Rewrite the full material exactly; no line may be skipped.

- **DATA EXTRACT**:
---+---

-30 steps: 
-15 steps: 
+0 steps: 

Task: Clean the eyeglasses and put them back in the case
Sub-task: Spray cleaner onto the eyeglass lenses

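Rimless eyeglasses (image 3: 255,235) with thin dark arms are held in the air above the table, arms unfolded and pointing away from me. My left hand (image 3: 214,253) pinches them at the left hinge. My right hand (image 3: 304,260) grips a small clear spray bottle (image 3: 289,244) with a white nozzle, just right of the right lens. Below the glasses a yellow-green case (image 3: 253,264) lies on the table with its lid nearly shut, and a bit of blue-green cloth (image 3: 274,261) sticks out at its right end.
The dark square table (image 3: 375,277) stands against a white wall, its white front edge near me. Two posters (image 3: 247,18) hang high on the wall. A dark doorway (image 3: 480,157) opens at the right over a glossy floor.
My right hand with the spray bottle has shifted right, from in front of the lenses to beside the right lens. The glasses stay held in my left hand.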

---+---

- **REPLY TO THE EXERCISE**:
-30 steps: 
-15 steps: 
+0 steps: 

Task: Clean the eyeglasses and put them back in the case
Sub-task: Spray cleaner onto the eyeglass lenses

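Rimless eyeglasses (image 3: 255,235) with thin dark arms are held in the air above the table, arms unfolded and pointing away from me. My left hand (image 3: 214,253) pinches them at the left hinge. My right hand (image 3: 304,260) grips a small clear spray bottle (image 3: 289,244) with a white nozzle, just right of the right lens. Below the glasses a yellow-green case (image 3: 253,264) lies on the table with its lid nearly shut, and a bit of blue-green cloth (image 3: 274,261) sticks out at its right end.
The dark square table (image 3: 375,277) stands against a white wall, its white front edge near me. Two posters (image 3: 247,18) hang high on the wall. A dark doorway (image 3: 480,157) opens at the right over a glossy floor.
My right hand with the spray bottle has shifted right, from in front of the lenses to beside the right lens. The glasses stay held in my left hand.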

No more work remains for this exercise.